If your have set everything up, you can start the web server as follows:

ballerina run --experimental tapachula.bal

You can now open a web browser and access Tapachula by the following URL: http://localhost:4000.

Encrypted org files

You can provide encrypted org files, that are password protected. To encrypt org files, you need Node.js 0.12.7 or higher. Go to your Tapachula directory and install the needed npm packages like this:

npm install

After this, set your Tapachula root path to the environment Variable $TAPACHULA_ROOT - ideally in a configuration file like .profile, .bashrc or config.fish

export TAPACHULA_ROOT=~/src/tapachula

To encrypt a org file, copy it into the ./orgx folder inside your project and execute the encrypt script:

./bin/encrypt ./orgx/my_secret_notes.org

You will be prompted to enter a password.
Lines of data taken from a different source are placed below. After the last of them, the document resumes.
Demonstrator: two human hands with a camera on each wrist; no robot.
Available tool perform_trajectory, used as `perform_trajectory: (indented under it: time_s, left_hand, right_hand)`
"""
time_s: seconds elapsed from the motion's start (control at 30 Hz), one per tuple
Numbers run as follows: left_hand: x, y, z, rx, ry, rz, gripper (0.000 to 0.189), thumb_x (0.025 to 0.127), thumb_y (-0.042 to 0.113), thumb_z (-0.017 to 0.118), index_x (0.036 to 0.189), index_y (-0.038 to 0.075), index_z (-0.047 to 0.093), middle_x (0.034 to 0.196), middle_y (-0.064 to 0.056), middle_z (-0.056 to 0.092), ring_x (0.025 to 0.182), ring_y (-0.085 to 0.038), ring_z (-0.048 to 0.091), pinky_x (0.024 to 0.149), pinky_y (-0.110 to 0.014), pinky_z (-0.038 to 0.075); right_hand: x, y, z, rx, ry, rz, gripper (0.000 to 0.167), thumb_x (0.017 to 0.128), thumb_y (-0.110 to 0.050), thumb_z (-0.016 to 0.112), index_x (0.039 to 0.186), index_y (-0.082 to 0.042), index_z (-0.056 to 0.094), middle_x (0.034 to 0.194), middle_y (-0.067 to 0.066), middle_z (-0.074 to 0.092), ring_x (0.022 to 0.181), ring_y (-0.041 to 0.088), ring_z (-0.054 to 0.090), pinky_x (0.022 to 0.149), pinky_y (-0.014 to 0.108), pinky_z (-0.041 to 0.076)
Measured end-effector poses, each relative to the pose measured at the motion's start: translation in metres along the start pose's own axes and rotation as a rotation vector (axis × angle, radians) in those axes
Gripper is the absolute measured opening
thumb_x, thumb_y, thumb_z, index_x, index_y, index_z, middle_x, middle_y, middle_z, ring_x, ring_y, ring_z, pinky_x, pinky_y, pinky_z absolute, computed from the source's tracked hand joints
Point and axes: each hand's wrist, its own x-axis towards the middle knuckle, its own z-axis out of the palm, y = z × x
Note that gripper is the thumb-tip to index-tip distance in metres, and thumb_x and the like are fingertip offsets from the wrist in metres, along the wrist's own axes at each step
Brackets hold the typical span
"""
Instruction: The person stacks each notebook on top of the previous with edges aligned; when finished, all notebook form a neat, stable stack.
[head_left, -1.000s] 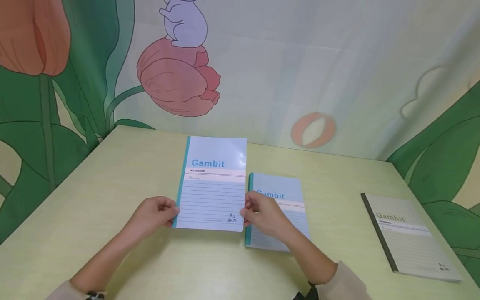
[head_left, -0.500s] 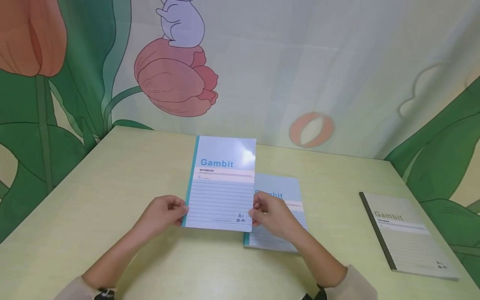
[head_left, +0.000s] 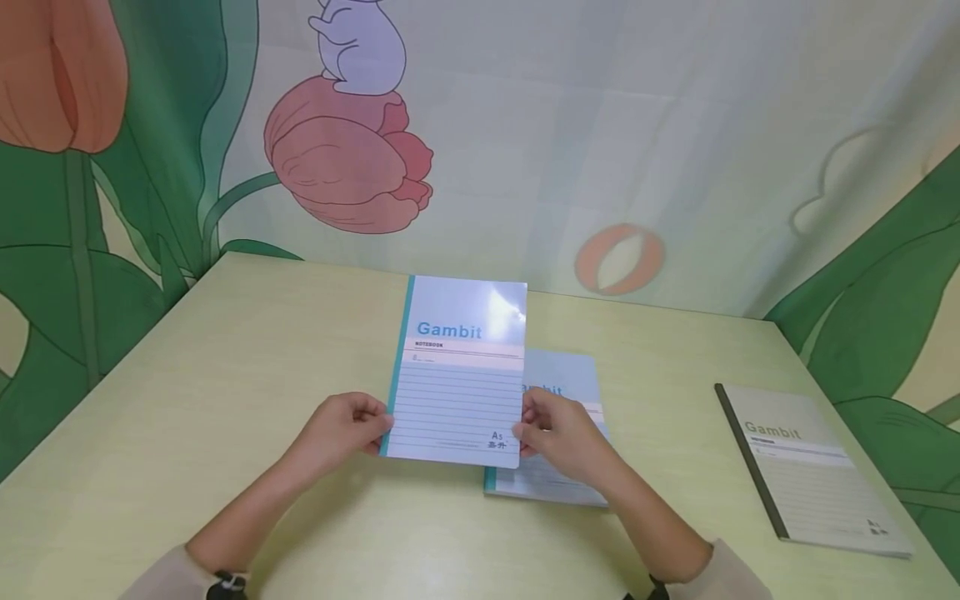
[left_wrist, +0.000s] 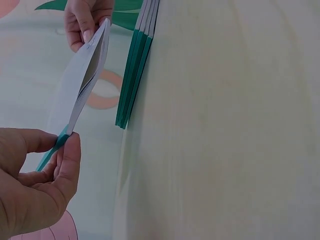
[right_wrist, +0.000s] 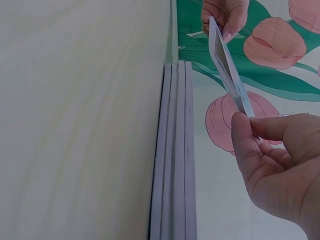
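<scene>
A Gambit notebook (head_left: 461,392) with a light blue ruled cover and teal spine is held up above the table, its cover facing me. My left hand (head_left: 345,427) pinches the spine side near its lower corner, thumb in front. On the opposite edge, my right hand (head_left: 566,437) pinches between thumb and fingers. The pages gape slightly at the bottom edge in the left wrist view. Partly hidden behind the right hand lies a stack of similar teal-spined notebooks (head_left: 547,487); its spines (left_wrist: 135,77) show in the left wrist view.
At the right of the pale table (head_left: 300,333) lies a grey Gambit notebook (head_left: 813,475) with a dark spine. A curtain (head_left: 510,167) printed with tulips and a white animal hangs behind the table's far edge.
Both hands have carried the held notebook to the right, so it now covers part of the stack behind it. The grip on it stays the same.
</scene>
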Motion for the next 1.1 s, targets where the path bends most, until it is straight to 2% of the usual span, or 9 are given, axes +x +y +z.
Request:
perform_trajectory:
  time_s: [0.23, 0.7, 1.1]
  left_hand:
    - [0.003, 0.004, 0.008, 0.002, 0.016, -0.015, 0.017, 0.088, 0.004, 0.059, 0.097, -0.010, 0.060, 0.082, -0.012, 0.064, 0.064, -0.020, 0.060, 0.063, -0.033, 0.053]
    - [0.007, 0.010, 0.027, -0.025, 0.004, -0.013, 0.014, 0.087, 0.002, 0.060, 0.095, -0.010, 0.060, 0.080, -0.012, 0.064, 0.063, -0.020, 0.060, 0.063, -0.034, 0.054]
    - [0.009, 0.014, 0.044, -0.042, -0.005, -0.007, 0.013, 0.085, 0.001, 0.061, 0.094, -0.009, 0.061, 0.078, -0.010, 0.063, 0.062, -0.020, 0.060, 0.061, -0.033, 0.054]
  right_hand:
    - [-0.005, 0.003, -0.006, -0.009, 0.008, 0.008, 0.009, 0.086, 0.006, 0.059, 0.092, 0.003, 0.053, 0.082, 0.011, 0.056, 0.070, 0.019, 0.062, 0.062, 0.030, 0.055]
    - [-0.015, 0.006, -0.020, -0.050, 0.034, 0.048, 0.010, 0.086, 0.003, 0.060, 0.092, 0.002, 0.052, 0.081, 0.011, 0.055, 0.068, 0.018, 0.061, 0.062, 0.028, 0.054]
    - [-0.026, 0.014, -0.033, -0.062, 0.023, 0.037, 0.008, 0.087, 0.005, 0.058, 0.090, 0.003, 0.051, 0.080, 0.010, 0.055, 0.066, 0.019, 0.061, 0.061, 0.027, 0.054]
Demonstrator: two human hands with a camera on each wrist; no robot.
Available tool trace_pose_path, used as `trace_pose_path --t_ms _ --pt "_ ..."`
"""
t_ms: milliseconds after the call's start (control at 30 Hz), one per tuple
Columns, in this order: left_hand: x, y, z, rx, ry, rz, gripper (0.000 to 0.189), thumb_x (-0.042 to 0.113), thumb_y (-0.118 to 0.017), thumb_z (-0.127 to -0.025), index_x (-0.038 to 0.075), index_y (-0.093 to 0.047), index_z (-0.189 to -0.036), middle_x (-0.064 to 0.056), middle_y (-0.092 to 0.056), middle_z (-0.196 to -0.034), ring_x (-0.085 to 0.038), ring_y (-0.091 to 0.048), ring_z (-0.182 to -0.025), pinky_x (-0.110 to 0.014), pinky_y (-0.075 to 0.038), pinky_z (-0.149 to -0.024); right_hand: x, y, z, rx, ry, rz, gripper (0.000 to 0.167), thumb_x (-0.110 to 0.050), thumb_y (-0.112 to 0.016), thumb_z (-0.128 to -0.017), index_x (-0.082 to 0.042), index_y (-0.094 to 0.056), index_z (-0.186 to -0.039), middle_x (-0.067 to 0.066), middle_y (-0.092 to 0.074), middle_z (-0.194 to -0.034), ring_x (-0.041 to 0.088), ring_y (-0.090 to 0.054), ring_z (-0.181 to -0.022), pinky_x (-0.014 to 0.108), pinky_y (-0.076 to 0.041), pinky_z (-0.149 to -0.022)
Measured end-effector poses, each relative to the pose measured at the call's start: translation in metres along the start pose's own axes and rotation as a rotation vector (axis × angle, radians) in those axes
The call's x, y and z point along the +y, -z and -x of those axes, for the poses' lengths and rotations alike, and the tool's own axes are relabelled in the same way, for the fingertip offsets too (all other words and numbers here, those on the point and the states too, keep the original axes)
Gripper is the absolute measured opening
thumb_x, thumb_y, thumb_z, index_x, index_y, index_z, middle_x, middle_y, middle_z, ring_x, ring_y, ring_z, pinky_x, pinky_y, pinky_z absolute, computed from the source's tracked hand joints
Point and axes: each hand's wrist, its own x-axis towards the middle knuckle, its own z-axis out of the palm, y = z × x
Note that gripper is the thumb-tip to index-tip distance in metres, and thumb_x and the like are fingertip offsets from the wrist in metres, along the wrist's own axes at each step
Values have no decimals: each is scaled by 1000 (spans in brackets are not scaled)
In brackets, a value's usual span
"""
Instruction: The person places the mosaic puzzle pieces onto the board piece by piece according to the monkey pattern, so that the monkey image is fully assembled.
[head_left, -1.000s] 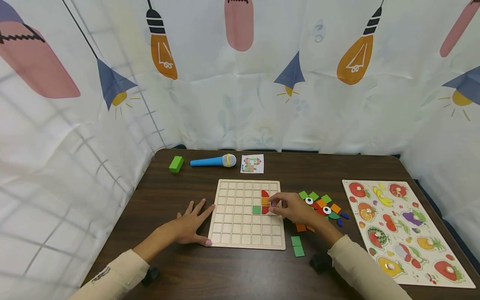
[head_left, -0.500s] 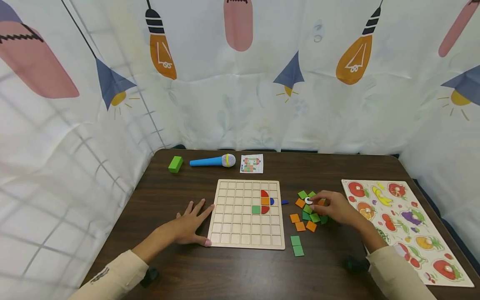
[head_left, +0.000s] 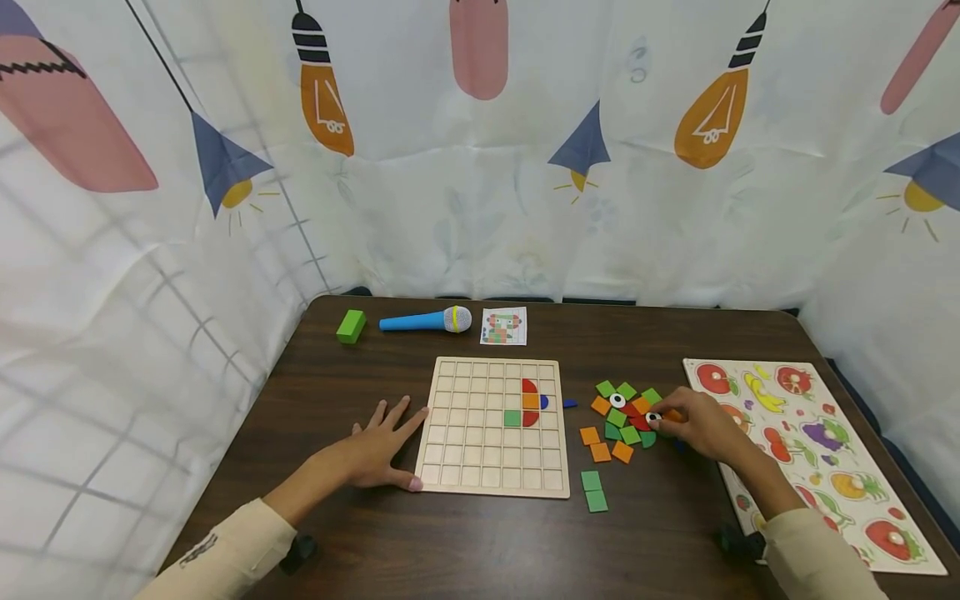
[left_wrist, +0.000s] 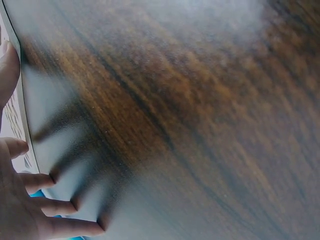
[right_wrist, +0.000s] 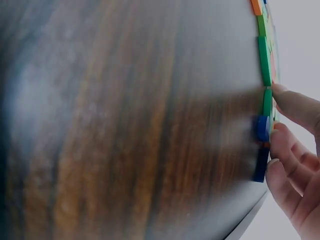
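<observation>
My left hand (head_left: 382, 450) rests with spread fingers at the left edge of a wooden grid board (head_left: 472, 458), its thumb at the near corner. On the board sit a green square (head_left: 512, 418), an orange square (head_left: 530, 402), two red rounded tiles, one above (head_left: 529, 387) and one below the orange, and a blue half-round tile (head_left: 543, 402). My right hand (head_left: 701, 423) is over the right side of a tile pile, fingertips beside a white eye tile (head_left: 653, 417). In the right wrist view, thumb and fingers stand apart along green (right_wrist: 265, 62) and blue tiles (right_wrist: 261, 162).
Two green squares (head_left: 593, 492) and a blue tile (head_left: 570, 403) lie right of the board. Behind it are a green block (head_left: 351, 327), a toy microphone (head_left: 420, 322) and a pattern card (head_left: 503, 326). A fruit puzzle board (head_left: 825, 467) fills the table's right side.
My right hand has moved from the grid board rightward to the tile pile, then to the pile's right side. The blue half-round tile shows on the board since it withdrew. My left hand stays put.
</observation>
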Motion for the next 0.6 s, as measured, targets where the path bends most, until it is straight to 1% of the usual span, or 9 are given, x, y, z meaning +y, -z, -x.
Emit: trace_pose_path --t_ms 100,267,400,500,600 --pt "-1 0 0 -2 2 0 109 63 -73 -81 16 -17 -162 -27 -5 -166 -61 -6 -147 -85 -24 -98 0 0 -1 0 -25 16 22 -24 -77 -89 -10 -77 -106 6 -66 -100 17 -59 -86 36 -49 -73" --pt "-2 -2 -1 -5 8 -1 110 64 -73 -80 17 -16 -162 -26 -5 -166 -61 -6 -147 -85 -24 -98 -3 2 -2 -25 -76 55 28 -32 -78 -89 -9 -78 -106 8 -67 -104 23 -63 -92 46 -52 -79" --pt "-2 -2 -1 -1 6 0 110 64 -73 -80 16 -17 -162 -27 -5 -166 -61 -6 -147 -85 -24 -97 -5 4 -3 -40 -68 66 27 -32 -78 -88 -10 -79 -104 9 -67 -104 26 -64 -93 50 -53 -81" --pt "-2 -1 -1 1 3 3 110 63 -73 -81 16 -17 -162 -27 -5 -166 -61 -6 -147 -85 -24 -97 -5 4 -3 -45 -59 71 25 -31 -78 -88 -10 -80 -103 8 -67 -103 25 -63 -92 50 -53 -82" --pt "0 0 -1 1 5 -1 109 62 -73 -81 16 -17 -162 -26 -5 -166 -61 -6 -147 -85 -25 -97 -3 4 -3 -57 -66 67 25 -31 -77 -89 -11 -79 -104 8 -66 -104 23 -62 -92 50 -53 -83"
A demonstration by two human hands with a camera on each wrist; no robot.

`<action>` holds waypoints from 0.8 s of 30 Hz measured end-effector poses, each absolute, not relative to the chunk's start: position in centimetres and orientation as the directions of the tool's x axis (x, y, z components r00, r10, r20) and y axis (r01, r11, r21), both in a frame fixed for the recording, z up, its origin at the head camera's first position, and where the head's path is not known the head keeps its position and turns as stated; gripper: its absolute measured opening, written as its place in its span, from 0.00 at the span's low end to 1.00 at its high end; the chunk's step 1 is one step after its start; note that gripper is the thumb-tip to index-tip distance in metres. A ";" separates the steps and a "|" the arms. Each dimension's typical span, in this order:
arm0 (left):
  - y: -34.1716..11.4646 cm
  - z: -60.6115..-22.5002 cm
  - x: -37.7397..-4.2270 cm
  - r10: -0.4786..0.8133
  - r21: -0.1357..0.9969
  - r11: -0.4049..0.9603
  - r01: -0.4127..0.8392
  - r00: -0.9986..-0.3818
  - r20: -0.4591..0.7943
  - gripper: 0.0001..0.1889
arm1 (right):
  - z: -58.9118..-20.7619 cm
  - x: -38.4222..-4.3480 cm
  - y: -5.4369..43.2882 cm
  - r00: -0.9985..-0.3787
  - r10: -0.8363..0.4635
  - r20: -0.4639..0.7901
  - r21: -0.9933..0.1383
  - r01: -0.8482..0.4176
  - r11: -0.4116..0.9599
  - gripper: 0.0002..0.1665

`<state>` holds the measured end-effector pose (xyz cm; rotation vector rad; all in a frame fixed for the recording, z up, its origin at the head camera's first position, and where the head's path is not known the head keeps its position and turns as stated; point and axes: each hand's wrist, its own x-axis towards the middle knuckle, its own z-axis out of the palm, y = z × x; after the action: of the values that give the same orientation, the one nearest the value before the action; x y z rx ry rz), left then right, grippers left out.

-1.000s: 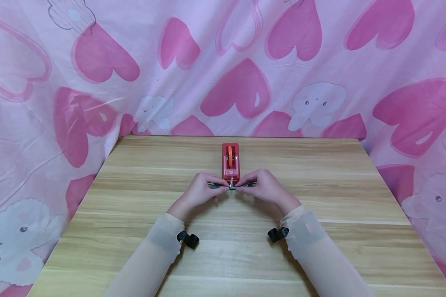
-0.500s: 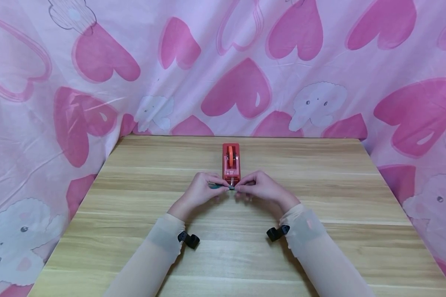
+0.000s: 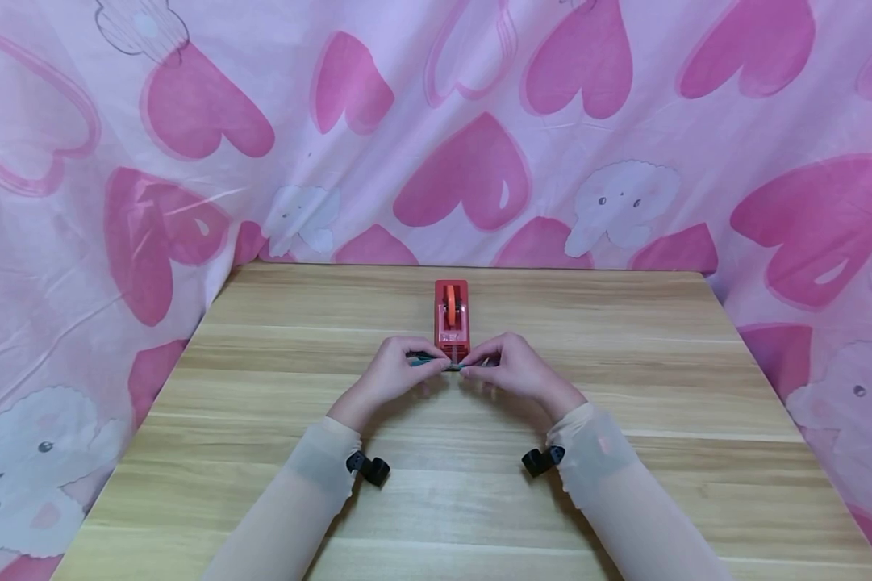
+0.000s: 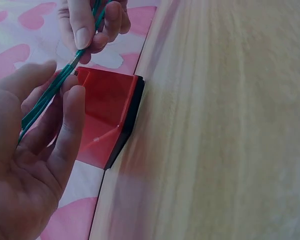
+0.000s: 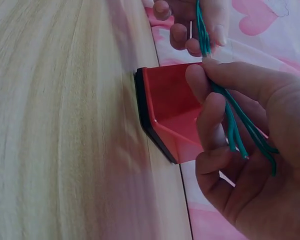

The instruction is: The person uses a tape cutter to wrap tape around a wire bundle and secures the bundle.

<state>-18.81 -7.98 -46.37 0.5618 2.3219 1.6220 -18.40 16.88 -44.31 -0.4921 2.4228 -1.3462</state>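
A bundle of thin green wires (image 4: 46, 98) stretches between both hands, just in front of the red tape dispenser (image 3: 451, 315). My left hand (image 3: 398, 369) pinches one side of the bundle between thumb and fingers. From the other side, my right hand (image 3: 511, 367) pinches it close by, with loose wire ends (image 5: 238, 142) splaying under its palm in the right wrist view. A pale band (image 4: 74, 62) shows on the bundle in the short gap between the fingertips. A clear strip of tape (image 3: 455, 352) runs from the dispenser's front edge toward that gap.
An orange tape roll (image 3: 450, 305) sits inside the dispenser. The wooden table (image 3: 450, 500) ends at the back against a pink heart-patterned curtain (image 3: 461, 173), which also hangs along both sides. A small black camera is worn on each wrist.
Both hands stay in nearly the same place by the dispenser. The right fingers shift slightly around the wires, and the left fingers tilt a little. The dispenser has not moved.
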 end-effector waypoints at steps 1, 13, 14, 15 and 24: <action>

The encrypted org file will be stored as ./orgx/my_secret_notes.orgx and can be accessed with a web browser by the url http://localhost:4000/#/orgx/my_secred_notes.orgx. To view the file, you will be prompted to enter your password again. It is highly recommended to store the unencrypted source files outside of the orgx folder.

pass - password manager

You can use the UNIX password manager pass to store your master password for your encrypted org files. First you need to define a pass key for your orgx files like this:

pass insert Tapachula/orgx
Enter password for Tapachula/orgx: 
Retype password for Tapachula/orgx: 

Then your insert the pass key into the ballerina.conf file in the Tapachula root path:

[orgx]
pass_key="Tor/n8safari/orgx"

The next time you encrypt a file you will not be prompted to enter a password, because the password will be read directly from the password store.

Remembering passwords

You can configure Tapachula to remember passwords so that you don't need to enter them every time, you open an encrypted org file. For that, you can set the storeOrgxPasswords in your ./public/javascripts/config.js file to true:

window.TapachulaConfig = {
  storeOrgxPasswords: true
}

After that, Tapachula will save your password once you have successfully entered them for the first time. You will not be prompted to enter them again, if you open a org file, until you delete your browser cache or you change the org file's password. Nevertheless storing password in your browser's local storage may be dangerous, as cross site scripting attacks may reveal them to unauthorised people. Please be careful!

License

Tapachula is released into the public domain.